What you should do ▸
Give back the records that follow exactly, images excluded.

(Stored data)

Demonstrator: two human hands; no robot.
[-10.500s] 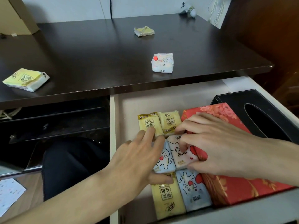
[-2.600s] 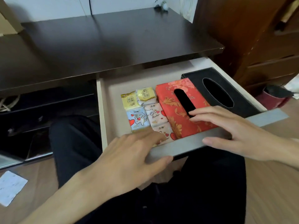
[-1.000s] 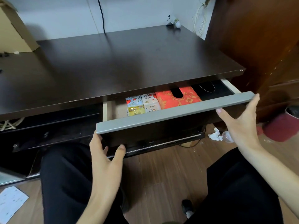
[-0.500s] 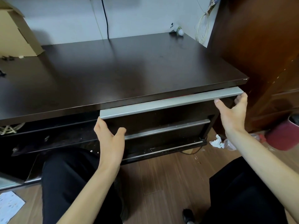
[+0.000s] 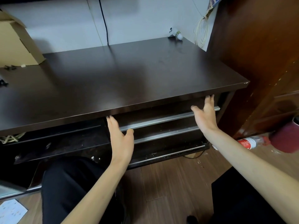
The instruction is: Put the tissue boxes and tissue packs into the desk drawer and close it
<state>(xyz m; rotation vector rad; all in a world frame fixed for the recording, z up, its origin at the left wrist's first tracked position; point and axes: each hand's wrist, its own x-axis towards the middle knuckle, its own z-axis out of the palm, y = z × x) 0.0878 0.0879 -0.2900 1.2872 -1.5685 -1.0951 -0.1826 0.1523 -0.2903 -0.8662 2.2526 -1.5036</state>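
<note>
The dark-fronted desk drawer with its long brushed-metal handle strip [image 5: 161, 120] sits pushed in under the near edge of the dark brown wooden desktop [image 5: 129, 75], its front about level with the desk frame, so it looks shut or very nearly so; no tissue boxes or packs show anywhere, and I judge they are inside it, out of sight. The left hand [image 5: 120, 138] lies flat against the drawer front at its left end, fingers spread and pointing up toward the desktop edge, thumb out to the right, gripping nothing. The right hand [image 5: 204, 113] presses the right end the same way, fingers splayed and empty, its fingertips close under the desktop lip. Below the drawer a second metal strip [image 5: 165, 135] runs across a lower panel. A tan cardboard box [image 5: 16, 46] stands at the far left of the desk, a black cable [image 5: 103, 21] runs down the wall, and a clear plastic bottle with a red label [image 5: 249, 142] lies on the wooden floor at the right. The risk from here is small: uneven pressure from the two palms could skew the drawer on its runners and leave one end proud, a tall box inside could catch the frame, and fingertips near the lip could be pinched.
</note>
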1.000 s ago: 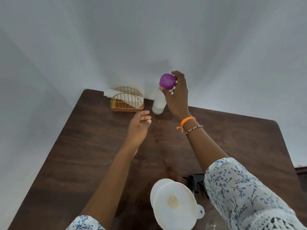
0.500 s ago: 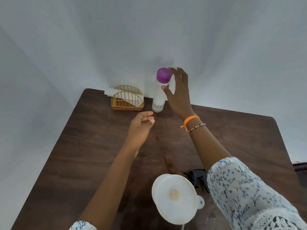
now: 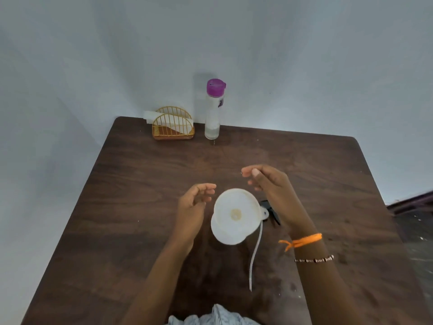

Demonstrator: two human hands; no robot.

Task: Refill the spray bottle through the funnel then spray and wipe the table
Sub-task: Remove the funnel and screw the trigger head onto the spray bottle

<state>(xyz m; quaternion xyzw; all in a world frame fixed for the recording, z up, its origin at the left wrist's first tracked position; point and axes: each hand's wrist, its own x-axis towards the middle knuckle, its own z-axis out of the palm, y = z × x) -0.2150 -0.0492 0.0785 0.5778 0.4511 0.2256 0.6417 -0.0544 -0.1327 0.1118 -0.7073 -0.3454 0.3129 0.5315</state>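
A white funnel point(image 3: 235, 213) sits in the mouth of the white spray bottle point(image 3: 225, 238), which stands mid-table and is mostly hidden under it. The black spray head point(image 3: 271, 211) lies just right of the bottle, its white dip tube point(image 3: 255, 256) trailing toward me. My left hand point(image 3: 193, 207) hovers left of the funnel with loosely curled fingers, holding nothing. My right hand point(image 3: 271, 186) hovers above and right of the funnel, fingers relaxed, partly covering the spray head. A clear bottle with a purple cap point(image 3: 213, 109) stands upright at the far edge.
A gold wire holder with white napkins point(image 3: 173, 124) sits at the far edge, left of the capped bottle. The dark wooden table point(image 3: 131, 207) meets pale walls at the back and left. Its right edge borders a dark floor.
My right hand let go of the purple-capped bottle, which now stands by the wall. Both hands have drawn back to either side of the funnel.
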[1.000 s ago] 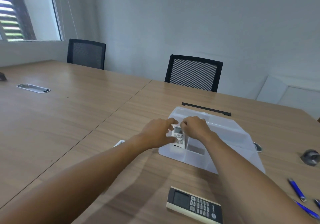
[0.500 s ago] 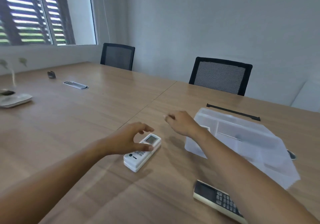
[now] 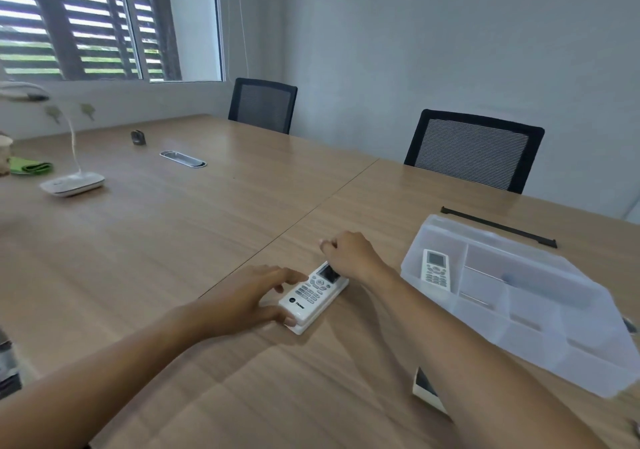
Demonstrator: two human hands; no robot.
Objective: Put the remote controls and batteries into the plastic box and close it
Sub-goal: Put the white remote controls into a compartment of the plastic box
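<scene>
A long wooden table (image 3: 145, 240) is filling most of the view, with two black mesh chairs (image 3: 474, 150) sitting at its far edge. On its right side a clear plastic box (image 3: 540, 330) is lying open, and a small white remote (image 3: 435, 270) is resting flat in its near-left compartment. A second white remote (image 3: 313, 294) is lying on the table just left of the box, buttons up. The left hand (image 3: 242, 301) is pressing against that remote's left edge, fingers spread and thumb at its near corner (not closed around it). The right hand (image 3: 349, 254) is hovering over the remote's display end, fingers curled loosely; whether it is touching is unclear. A dark-faced remote (image 3: 426, 391) is peeking out beneath the right forearm.
</scene>
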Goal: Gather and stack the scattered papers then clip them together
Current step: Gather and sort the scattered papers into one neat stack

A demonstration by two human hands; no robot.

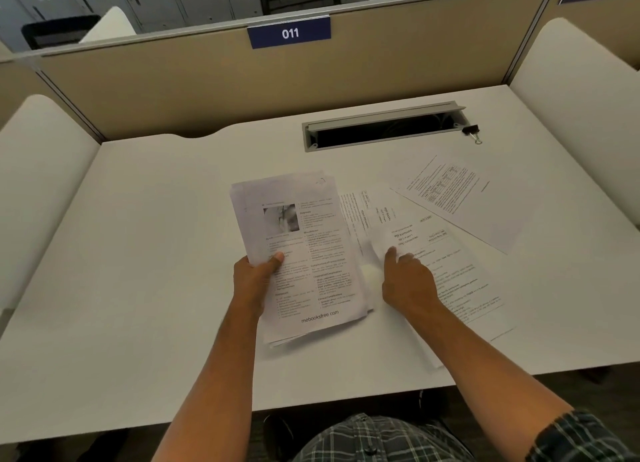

Exercise result ▸
Demonstrator: two human hands; no robot.
[-10.500s] 
[-2.600s] 
[-1.000s] 
[-0.500s] 
[+0.000s] 
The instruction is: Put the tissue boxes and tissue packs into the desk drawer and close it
<state>(xyz m; rotation vector rad; all in a world frame fixed for the recording, z up, its origin at the left wrist's first tracked position; point and axes: each hand's wrist, its own x-axis towards the middle knuckle, its own z-axis out of the palm, y = z × x) 0.0878 0.0879 -0.2900 1.2872 -1.5685 -1.0951 -0.1826 0.1523 -0.2903 -0.8662 2.2526 -1.5036</state>
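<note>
The dark-fronted desk drawer with its long brushed-metal handle strip [image 5: 161, 120] sits pushed in under the near edge of the dark brown wooden desktop [image 5: 129, 75], its front about level with the desk frame, so it looks shut or very nearly so; no tissue boxes or packs show anywhere, and I judge they are inside it, out of sight. The left hand [image 5: 120, 138] lies flat against the drawer front at its left end, fingers spread and pointing up toward the desktop edge, thumb out to the right, gripping nothing. The right hand [image 5: 204, 113] presses the right end the same way, fingers splayed and empty, its fingertips close under the desktop lip. Below the drawer a second metal strip [image 5: 165, 135] runs across a lower panel. A tan cardboard box [image 5: 16, 46] stands at the far left of the desk, a black cable [image 5: 103, 21] runs down the wall, and a clear plastic bottle with a red label [image 5: 249, 142] lies on the wooden floor at the right. The risk from here is small: uneven pressure from the two palms could skew the drawer on its runners and leave one end proud, a tall box inside could catch the frame, and fingertips near the lip could be pinched.
</note>
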1.000 s ago: 
0.500 s ago: 
now: 

Demonstrator: two human hands; no robot.

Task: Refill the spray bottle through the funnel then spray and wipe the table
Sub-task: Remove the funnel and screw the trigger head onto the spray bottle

<state>(xyz m; quaternion xyzw; all in a world frame fixed for the recording, z up, its origin at the left wrist's first tracked position; point and axes: each hand's wrist, its own x-axis towards the middle knuckle, its own z-axis out of the palm, y = z × x) -0.2150 -0.0492 0.0785 0.5778 0.4511 0.2256 0.6417 -0.0544 -0.1327 0.1118 -0.7073 -0.3454 0.3129 0.5315</state>
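A white funnel point(image 3: 235, 213) sits in the mouth of the white spray bottle point(image 3: 225, 238), which stands mid-table and is mostly hidden under it. The black spray head point(image 3: 271, 211) lies just right of the bottle, its white dip tube point(image 3: 255, 256) trailing toward me. My left hand point(image 3: 193, 207) hovers left of the funnel with loosely curled fingers, holding nothing. My right hand point(image 3: 271, 186) hovers above and right of the funnel, fingers relaxed, partly covering the spray head. A clear bottle with a purple cap point(image 3: 213, 109) stands upright at the far edge.
A gold wire holder with white napkins point(image 3: 173, 124) sits at the far edge, left of the capped bottle. The dark wooden table point(image 3: 131, 207) meets pale walls at the back and left. Its right edge borders a dark floor.
My right hand let go of the purple-capped bottle, which now stands by the wall. Both hands have drawn back to either side of the funnel.
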[1.000 s ago] 
[0.500 s ago] 
[now] 
Demonstrator: two human hands; no robot.
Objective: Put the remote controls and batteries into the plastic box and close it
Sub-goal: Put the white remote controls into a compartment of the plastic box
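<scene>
A long wooden table (image 3: 145, 240) is filling most of the view, with two black mesh chairs (image 3: 474, 150) sitting at its far edge. On its right side a clear plastic box (image 3: 540, 330) is lying open, and a small white remote (image 3: 435, 270) is resting flat in its near-left compartment. A second white remote (image 3: 313, 294) is lying on the table just left of the box, buttons up. The left hand (image 3: 242, 301) is pressing against that remote's left edge, fingers spread and thumb at its near corner (not closed around it). The right hand (image 3: 349, 254) is hovering over the remote's display end, fingers curled loosely; whether it is touching is unclear. A dark-faced remote (image 3: 426, 391) is peeking out beneath the right forearm.
</scene>
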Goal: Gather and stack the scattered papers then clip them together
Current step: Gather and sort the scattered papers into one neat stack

A demonstration by two human hands; no robot.

Nothing else is needed, and the exercise is over.